• **EXERCISE REQUIREMENTS**:
Copy the data that follows, character for character, minus the pictures.

• **DATASET EXTRACT**:
════════════════════
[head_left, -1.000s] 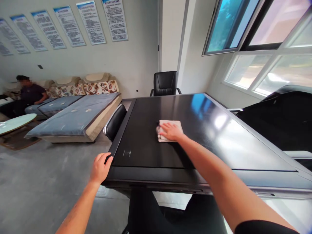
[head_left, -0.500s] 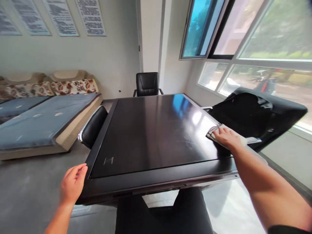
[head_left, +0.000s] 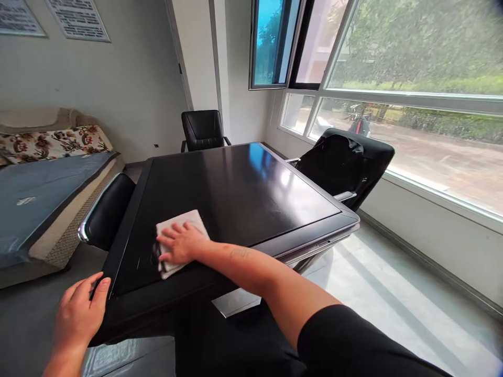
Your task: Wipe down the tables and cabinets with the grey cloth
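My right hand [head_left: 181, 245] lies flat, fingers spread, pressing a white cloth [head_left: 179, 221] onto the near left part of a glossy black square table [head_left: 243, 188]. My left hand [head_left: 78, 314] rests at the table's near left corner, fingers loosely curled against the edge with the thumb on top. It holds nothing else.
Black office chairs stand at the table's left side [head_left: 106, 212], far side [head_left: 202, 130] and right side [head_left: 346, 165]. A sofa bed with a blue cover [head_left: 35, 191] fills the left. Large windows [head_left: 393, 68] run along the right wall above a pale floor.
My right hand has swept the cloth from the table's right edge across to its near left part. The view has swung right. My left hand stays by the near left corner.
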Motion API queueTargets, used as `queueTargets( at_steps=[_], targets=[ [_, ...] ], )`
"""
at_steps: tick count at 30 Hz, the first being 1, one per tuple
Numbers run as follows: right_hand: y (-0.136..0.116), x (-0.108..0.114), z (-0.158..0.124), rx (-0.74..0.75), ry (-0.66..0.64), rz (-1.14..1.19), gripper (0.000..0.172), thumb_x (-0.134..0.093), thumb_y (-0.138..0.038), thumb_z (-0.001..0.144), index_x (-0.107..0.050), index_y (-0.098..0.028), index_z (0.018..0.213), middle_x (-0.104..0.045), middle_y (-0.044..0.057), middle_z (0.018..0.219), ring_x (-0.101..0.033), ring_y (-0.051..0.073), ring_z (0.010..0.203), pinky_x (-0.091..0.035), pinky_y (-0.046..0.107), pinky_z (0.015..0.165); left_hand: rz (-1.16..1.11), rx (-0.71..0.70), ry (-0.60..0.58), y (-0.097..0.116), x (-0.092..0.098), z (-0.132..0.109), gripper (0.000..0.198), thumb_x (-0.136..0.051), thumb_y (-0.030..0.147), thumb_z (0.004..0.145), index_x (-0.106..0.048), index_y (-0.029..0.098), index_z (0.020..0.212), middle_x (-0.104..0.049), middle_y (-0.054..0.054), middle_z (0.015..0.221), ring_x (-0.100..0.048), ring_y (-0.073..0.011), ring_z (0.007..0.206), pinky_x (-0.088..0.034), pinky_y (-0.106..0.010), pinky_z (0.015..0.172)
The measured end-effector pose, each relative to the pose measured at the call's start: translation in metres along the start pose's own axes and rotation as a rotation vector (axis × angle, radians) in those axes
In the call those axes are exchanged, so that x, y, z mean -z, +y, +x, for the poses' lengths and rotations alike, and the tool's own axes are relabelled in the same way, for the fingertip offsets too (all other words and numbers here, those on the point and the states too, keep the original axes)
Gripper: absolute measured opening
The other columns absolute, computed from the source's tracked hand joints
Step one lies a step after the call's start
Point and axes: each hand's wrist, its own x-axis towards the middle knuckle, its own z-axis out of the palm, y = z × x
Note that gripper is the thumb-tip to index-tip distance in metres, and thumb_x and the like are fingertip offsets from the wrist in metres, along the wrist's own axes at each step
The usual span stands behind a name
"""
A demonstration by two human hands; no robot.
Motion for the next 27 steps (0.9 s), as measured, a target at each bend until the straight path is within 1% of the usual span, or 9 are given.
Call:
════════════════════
• **RESULT FOR THIS EXERCISE**:
[head_left, -1.000s] 
[head_left, -0.500s] 
[head_left, +0.000s] 
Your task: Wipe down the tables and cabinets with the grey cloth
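My right hand [head_left: 181, 245] lies flat, fingers spread, pressing a white cloth [head_left: 179, 221] onto the near left part of a glossy black square table [head_left: 243, 188]. My left hand [head_left: 78, 314] rests at the table's near left corner, fingers loosely curled against the edge with the thumb on top. It holds nothing else.
Black office chairs stand at the table's left side [head_left: 106, 212], far side [head_left: 202, 130] and right side [head_left: 346, 165]. A sofa bed with a blue cover [head_left: 35, 191] fills the left. Large windows [head_left: 393, 68] run along the right wall above a pale floor.
My right hand has swept the cloth from the table's right edge across to its near left part. The view has swung right. My left hand stays by the near left corner.
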Motion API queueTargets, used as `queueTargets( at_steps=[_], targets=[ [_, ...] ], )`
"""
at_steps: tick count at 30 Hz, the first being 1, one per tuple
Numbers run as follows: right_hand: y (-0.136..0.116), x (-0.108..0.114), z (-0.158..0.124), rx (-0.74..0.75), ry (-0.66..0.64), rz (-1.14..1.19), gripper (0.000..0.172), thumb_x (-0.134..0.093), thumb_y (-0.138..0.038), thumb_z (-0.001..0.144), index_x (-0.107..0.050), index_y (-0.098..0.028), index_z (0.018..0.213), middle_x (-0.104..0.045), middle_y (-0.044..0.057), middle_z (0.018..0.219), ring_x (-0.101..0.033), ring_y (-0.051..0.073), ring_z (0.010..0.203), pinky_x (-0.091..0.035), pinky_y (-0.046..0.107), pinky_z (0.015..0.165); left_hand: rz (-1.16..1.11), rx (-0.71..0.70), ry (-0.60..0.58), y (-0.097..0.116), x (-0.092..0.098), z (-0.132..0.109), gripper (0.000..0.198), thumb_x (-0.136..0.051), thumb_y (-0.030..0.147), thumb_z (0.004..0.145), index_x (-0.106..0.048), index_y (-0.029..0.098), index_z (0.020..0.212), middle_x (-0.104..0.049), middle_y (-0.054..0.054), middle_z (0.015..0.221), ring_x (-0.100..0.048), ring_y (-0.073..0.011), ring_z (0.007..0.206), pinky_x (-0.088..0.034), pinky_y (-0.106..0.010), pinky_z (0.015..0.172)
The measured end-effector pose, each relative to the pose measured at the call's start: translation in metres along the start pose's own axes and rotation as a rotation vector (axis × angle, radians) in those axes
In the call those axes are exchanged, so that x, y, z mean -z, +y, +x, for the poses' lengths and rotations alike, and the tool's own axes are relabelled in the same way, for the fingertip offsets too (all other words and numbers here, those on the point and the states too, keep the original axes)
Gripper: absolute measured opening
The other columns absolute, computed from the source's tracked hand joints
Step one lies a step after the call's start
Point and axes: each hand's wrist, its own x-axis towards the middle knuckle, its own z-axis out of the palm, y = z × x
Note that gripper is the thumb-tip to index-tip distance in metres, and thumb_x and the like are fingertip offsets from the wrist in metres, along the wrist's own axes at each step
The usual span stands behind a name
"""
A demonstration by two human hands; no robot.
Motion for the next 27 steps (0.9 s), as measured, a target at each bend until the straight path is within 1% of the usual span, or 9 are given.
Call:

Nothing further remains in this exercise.